Work item:
Copy out the full listing below as it stands, with its pictures left behind.

Data shown:
---*---

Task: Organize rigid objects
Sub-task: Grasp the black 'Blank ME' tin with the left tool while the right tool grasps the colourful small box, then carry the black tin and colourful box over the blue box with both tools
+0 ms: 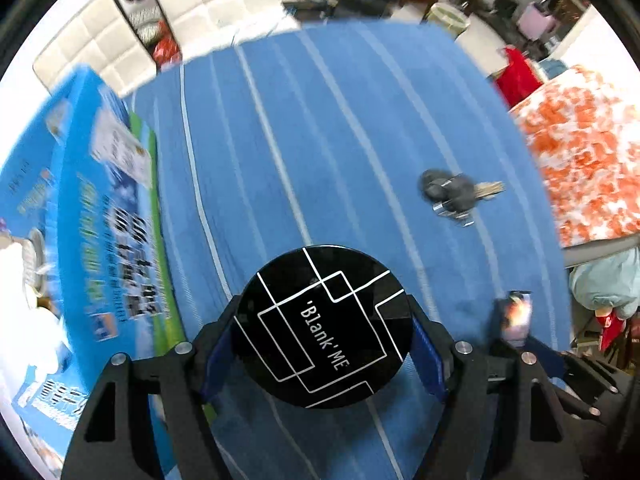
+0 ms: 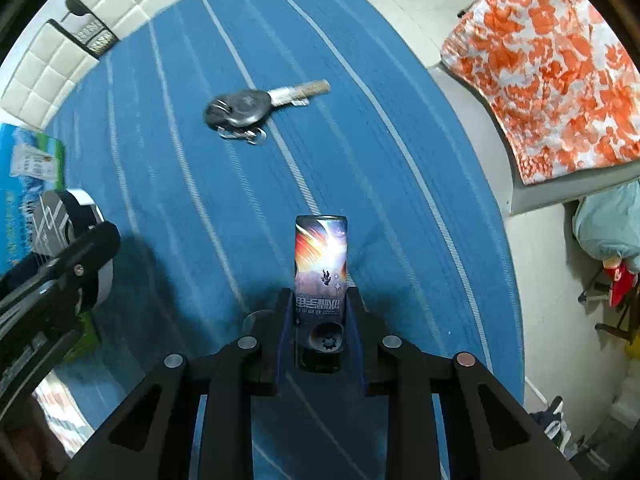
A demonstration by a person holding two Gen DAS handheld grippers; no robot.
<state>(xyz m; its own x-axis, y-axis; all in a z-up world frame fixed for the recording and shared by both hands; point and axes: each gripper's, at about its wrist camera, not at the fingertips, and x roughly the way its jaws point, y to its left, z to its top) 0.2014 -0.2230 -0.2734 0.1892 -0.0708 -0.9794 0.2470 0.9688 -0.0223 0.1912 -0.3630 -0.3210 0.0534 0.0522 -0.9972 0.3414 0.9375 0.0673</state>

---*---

Output below:
Task: Organize rigid objects
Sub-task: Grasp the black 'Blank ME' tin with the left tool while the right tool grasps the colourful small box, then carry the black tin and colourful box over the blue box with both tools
+0 ms: 
+0 ms: 
A demonstration by a person holding two Gen DAS handheld grippers; no robot.
<state>(xyz m; its own x-axis, y-axis; all in a z-up world frame fixed for the recording and shared by both hands; point and axes: each gripper's, at about its wrist camera, not at the fingertips, and x roughly the way its jaws point, y to its left, z to its top) 0.2014 -0.2230 -0.2734 0.1892 -0.0708 -0.9794 0.2470 0.9688 -0.0223 0.1912 -0.3630 -0.3210 0.0534 0.0522 -0.9972 0.3414 0.9375 0.0673</state>

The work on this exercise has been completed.